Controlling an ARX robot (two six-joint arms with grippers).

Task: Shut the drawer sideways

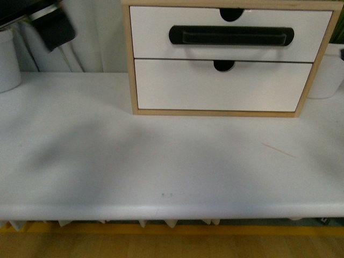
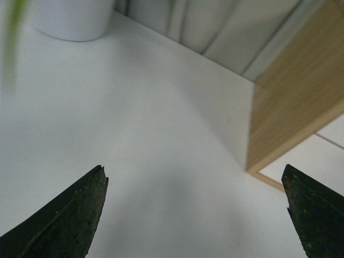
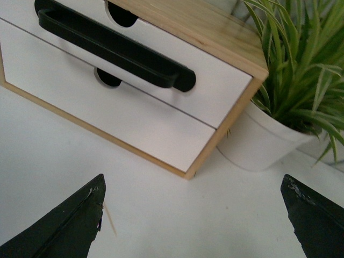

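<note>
Drawer (image 3: 209, 94), seemingly shut, beyond right end effector (image 3: 192, 183)

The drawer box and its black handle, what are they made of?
The box looks like light wood or veneer: tan, faint grain, soft sheen. The drawer front looks like smooth white-painted board. The handle seems matte black plastic or coated metal; the pictures cannot settle which.

my left gripper (image 2: 193, 167) has matte black wedge fingers (image 2: 70, 220). on my right gripper (image 3: 193, 176) they match, tips scuffed pale.
</note>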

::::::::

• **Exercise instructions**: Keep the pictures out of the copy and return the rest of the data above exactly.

• **Result of the task**:
Controlling an ARX robot (two six-joint arms with grippers).

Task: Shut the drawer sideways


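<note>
Drawer (image 3: 209, 94), seemingly shut, beyond right end effector (image 3: 192, 183)

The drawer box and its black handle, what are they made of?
The box looks like light wood or veneer: tan, faint grain, soft sheen. The drawer front looks like smooth white-painted board. The handle seems matte black plastic or coated metal; the pictures cannot settle which.

my left gripper (image 2: 193, 167) has matte black wedge fingers (image 2: 70, 220). on my right gripper (image 3: 193, 176) they match, tips scuffed pale.
</note>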

Output for this exercise is complete.